◆ **Dataset section**:
+---+
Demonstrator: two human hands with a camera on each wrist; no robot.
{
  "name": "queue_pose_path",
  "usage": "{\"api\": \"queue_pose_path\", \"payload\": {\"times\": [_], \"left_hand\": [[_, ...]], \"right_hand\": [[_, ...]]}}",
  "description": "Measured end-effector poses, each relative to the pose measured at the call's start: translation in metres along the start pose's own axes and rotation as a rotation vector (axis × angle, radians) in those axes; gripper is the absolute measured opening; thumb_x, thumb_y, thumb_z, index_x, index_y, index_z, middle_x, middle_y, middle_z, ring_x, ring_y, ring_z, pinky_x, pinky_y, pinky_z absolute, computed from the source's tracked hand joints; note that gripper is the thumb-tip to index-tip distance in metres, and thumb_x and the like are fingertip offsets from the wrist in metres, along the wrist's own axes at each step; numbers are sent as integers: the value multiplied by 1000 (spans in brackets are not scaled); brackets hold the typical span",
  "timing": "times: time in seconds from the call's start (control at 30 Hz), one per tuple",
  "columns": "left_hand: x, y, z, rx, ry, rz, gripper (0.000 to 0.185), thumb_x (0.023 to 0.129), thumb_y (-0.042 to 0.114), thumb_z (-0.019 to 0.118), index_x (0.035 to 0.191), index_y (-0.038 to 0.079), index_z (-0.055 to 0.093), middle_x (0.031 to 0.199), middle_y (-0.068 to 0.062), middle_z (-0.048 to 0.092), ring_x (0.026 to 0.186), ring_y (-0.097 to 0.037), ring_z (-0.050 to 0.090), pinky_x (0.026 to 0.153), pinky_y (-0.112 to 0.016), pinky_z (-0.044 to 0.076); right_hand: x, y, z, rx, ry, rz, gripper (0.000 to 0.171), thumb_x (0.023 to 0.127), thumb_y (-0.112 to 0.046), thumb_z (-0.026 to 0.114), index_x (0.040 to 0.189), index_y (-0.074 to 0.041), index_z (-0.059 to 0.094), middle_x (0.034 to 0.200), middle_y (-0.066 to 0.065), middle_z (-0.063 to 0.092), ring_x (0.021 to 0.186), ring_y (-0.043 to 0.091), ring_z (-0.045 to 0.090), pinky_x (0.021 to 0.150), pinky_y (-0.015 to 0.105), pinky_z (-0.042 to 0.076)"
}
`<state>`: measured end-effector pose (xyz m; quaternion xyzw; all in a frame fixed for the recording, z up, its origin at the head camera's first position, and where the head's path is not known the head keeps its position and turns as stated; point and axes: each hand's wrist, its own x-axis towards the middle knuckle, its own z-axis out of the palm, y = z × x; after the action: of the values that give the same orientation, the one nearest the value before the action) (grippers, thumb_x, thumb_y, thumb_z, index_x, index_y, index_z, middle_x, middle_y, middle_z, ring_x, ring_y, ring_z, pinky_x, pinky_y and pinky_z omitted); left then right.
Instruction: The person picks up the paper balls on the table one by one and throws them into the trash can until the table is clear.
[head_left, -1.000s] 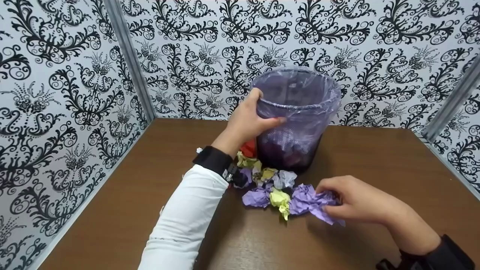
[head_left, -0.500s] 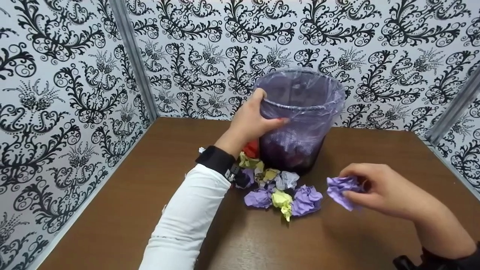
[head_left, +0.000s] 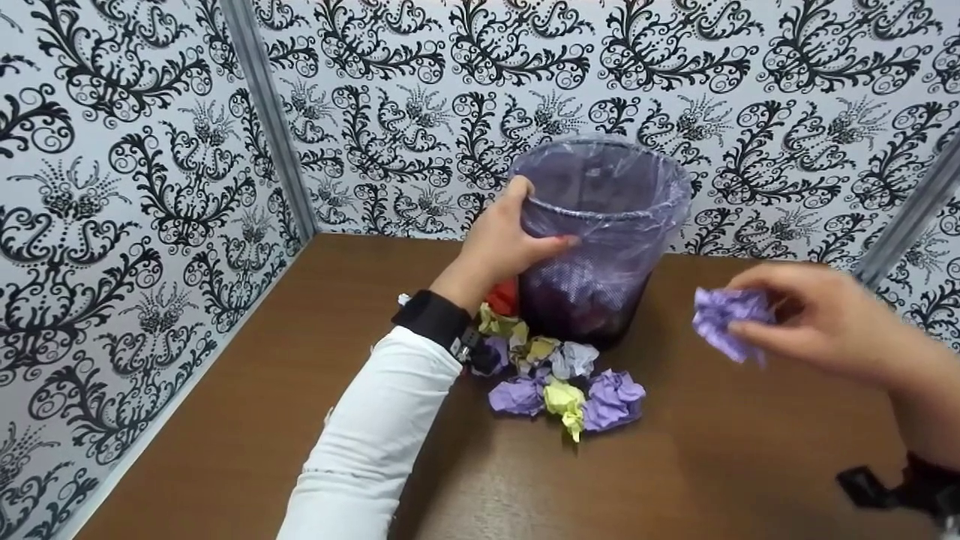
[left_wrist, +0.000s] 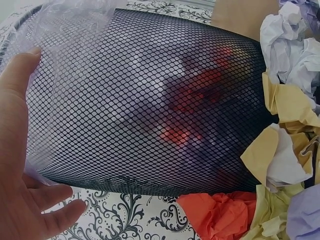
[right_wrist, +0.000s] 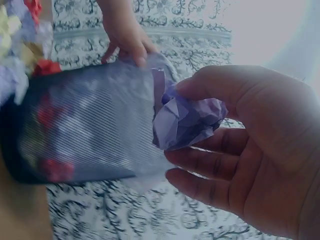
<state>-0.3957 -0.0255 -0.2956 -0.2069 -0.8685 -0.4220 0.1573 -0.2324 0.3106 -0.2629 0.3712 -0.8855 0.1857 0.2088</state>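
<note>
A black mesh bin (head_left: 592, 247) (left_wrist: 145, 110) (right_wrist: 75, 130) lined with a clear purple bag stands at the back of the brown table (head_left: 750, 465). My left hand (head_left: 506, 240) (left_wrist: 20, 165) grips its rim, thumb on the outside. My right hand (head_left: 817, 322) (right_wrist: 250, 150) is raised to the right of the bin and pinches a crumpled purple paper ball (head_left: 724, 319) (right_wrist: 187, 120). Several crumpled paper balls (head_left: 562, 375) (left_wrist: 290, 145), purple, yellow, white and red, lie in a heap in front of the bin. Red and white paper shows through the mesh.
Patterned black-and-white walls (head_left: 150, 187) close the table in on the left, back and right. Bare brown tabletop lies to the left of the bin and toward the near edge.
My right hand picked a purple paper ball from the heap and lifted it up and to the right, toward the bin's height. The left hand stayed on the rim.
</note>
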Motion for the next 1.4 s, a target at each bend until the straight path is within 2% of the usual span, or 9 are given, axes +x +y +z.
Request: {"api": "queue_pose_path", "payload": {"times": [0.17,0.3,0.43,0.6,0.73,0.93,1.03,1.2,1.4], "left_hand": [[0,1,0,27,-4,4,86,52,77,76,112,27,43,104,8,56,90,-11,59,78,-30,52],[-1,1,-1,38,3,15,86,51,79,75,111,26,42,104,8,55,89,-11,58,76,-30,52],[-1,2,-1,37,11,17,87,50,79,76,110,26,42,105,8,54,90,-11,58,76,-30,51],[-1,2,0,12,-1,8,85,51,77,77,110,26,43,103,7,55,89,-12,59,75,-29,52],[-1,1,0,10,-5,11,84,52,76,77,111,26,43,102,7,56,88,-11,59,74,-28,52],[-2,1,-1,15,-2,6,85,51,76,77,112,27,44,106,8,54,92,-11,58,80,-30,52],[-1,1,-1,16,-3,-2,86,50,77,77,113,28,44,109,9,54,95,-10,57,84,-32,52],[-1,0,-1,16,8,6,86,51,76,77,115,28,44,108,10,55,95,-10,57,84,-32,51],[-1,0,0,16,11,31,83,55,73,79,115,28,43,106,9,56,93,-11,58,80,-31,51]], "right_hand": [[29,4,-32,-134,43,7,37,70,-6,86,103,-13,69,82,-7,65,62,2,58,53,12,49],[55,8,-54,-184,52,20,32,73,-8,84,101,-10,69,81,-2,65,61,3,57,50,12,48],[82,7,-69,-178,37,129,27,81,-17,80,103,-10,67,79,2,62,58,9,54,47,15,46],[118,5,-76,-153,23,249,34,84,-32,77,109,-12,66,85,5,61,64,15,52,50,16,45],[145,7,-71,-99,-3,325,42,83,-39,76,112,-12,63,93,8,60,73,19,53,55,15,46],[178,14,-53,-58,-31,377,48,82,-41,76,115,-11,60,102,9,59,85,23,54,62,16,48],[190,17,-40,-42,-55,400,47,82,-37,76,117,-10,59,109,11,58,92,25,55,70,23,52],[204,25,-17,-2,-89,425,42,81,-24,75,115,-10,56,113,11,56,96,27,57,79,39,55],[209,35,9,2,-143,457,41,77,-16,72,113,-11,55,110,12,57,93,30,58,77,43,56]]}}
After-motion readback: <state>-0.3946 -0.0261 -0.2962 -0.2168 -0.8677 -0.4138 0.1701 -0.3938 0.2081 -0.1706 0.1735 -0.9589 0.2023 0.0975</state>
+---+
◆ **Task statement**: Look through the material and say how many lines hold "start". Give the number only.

◆ **Solved problem**: 2